Best Practices and up to the minute news on Customer Experience Management and Service Excellence
Best Practices and up to the minute news on Customer Experience Management and Service Excellence
Immersive theming, thrill rides, parades, all contribute to the magic of Walt Disney World in Orlando, Florida. One thing guests will likely never see? Garbage.
Every year, Walt Disney World hosts an average of 58 million visitors from around the world. Of those who visit for the first time, nearly 3 in 4 will return. How does a hospitality company keep 42 miles of land with four theme parks, 25 hotels, and 200 restaurants so clean? It all starts with one man’s dream.
Walt Disney wanted his theme parks to be like carnivals where children and their parents alike could enjoy and partake in the magic. But one thing of the carnivals he wanted to avert from is the dirty stigma that followed the carnivals of his childhood.
Legend has it, he would track how far between garbage cans his guests would go before littering. That’s where he’d have a trash can placed.
But rather than just having an open aluminum can with garbage smells coming from the top, he made sure each had a top and painted to fit the immersive look of the park.
Wondering what this has to do with your hotel or restaurant? Plenty. There are far more psychological and emotional touchpoints you may overlook on your day-to-day, that repeat seep into customers’ subconscious and may dictate whether or not they return.
If you keep an open waste paper basket in view for every customer to walk past in your lobby, you’re making a mistake. As Roberta Nedry, Guest Experience Management Journal’s president and founder, outlined here: Stop Getting Trashed by Your Guests.
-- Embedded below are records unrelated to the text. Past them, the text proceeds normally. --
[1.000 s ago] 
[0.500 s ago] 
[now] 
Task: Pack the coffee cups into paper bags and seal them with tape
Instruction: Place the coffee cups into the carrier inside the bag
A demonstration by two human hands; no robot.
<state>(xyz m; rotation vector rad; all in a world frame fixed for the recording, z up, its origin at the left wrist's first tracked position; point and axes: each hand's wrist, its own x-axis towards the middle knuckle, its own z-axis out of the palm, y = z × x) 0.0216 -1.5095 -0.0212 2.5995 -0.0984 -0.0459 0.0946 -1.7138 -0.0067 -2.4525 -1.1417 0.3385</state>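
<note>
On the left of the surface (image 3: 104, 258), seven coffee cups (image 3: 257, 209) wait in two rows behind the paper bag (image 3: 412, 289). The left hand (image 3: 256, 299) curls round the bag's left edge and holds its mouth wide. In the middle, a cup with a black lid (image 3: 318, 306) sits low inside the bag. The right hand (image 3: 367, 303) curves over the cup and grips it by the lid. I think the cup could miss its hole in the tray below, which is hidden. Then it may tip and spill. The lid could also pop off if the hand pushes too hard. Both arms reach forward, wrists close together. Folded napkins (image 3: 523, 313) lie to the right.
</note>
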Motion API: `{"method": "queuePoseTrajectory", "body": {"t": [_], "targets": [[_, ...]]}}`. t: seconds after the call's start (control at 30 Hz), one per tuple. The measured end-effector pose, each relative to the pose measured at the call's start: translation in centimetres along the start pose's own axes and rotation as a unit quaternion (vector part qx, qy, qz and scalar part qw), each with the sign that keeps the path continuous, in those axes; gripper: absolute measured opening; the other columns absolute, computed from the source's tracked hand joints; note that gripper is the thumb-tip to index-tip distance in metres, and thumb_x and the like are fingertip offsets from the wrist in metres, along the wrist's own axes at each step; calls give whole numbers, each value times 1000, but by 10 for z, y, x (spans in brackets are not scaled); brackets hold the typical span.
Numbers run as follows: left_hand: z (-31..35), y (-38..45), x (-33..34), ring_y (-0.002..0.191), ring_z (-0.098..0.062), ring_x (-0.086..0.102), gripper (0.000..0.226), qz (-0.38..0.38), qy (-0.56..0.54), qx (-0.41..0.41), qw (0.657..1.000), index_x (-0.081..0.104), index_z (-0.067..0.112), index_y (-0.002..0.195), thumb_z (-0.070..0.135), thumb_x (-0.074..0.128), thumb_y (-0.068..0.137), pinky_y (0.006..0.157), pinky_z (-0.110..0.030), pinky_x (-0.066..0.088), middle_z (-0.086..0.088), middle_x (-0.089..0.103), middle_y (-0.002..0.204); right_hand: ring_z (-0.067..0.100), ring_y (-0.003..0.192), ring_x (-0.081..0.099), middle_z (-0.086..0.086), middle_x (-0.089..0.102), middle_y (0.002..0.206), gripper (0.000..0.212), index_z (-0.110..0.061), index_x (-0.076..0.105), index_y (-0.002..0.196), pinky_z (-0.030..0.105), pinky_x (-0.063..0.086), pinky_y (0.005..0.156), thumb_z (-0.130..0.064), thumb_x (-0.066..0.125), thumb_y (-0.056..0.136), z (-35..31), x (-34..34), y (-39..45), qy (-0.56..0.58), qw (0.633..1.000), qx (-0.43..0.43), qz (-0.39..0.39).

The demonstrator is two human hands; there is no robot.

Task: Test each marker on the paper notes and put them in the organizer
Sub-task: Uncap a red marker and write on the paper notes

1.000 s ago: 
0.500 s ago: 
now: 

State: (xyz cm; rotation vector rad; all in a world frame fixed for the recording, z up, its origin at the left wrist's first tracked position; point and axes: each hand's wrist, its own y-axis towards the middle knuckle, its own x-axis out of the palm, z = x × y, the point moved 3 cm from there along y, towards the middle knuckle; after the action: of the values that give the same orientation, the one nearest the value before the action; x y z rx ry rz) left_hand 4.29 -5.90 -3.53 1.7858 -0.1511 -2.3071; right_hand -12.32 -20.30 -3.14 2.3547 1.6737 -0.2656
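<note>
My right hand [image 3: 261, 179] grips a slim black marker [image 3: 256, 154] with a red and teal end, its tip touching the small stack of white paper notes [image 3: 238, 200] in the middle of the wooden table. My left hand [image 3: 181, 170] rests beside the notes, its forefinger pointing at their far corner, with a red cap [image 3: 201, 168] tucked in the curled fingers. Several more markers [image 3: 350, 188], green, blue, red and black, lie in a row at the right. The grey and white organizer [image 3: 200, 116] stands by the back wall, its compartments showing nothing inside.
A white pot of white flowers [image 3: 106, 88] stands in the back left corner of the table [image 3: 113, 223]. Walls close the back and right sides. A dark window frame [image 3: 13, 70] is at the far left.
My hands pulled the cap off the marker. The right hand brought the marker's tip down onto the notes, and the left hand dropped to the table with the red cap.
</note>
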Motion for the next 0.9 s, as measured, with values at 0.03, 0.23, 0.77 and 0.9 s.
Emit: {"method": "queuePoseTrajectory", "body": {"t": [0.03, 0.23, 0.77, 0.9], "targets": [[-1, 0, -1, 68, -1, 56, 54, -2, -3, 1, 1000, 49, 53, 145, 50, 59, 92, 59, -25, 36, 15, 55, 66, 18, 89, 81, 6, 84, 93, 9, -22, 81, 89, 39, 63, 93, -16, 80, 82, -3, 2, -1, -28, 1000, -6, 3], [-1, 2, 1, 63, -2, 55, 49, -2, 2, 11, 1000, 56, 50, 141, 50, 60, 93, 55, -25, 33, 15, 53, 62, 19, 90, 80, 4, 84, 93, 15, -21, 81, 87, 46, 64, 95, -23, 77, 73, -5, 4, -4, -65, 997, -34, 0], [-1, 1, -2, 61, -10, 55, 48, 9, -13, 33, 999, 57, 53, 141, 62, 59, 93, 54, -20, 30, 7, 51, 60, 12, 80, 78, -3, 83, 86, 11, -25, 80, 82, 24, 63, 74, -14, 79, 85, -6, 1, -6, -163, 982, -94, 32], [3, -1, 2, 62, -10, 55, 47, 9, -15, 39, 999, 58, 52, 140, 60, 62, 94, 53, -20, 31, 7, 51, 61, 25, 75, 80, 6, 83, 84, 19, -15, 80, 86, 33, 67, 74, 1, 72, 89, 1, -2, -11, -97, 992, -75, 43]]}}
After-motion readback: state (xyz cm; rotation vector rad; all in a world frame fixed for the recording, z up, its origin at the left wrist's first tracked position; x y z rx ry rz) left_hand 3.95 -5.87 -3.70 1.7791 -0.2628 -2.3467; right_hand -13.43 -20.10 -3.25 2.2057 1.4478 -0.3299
Nedry describes leaving a trash can out in the open as “hidden landmines that send a subtle message to our visitors and can hinder or derail the emotional connection we need to make with them.”
These are the kind of messages that Walt Disney World employees go out of their way to improve upon. They keep the focus on the experience aspect. They understand the emotions brought on by the experience and find a creative way to still take out the trash without their guests’ focus on it.
Customers can get the feeling you don’t care, which can carry a long way past the trash. If the lobby is one of the first touchpoints for guests, do like Disney and make sure they fit the decor, are closed without open odors, and – most importantly – are clean.
Even when guests fail to use the trash cans in the theme parks, cast members won’t. The same can be applied to your hotel or restaurant. Staff can always be on the lookout to clean any trash on the floor.
Walt Disney World is known for the “Last Kiss Goodbye” at the end of the night. As pointed out in “Kiss Your Guests Goodnight,” Nedry explains how Disney’s last magical moment of lights and music before the park closes.
No, you don’t need to project lights on the walls or set off fireworks. But is there one last special thing you can do at the last touchpoint?
Before guests leave, how can you make them feel special and want to return? This could be something as simple as a friendly farewell while opening the door for them. Maybe there’s a unique signoff only your brand can provide.
These are the emotional sides of hospitality that resonate with guests more than anything. Magical moments that you can borrow from Disney. Walt Disney World didn’t invent guest experience. They just perfected it. Maybe look to the mouse for a little inspiration.
Just like Uncle Walt said, “It all started with a mouse.”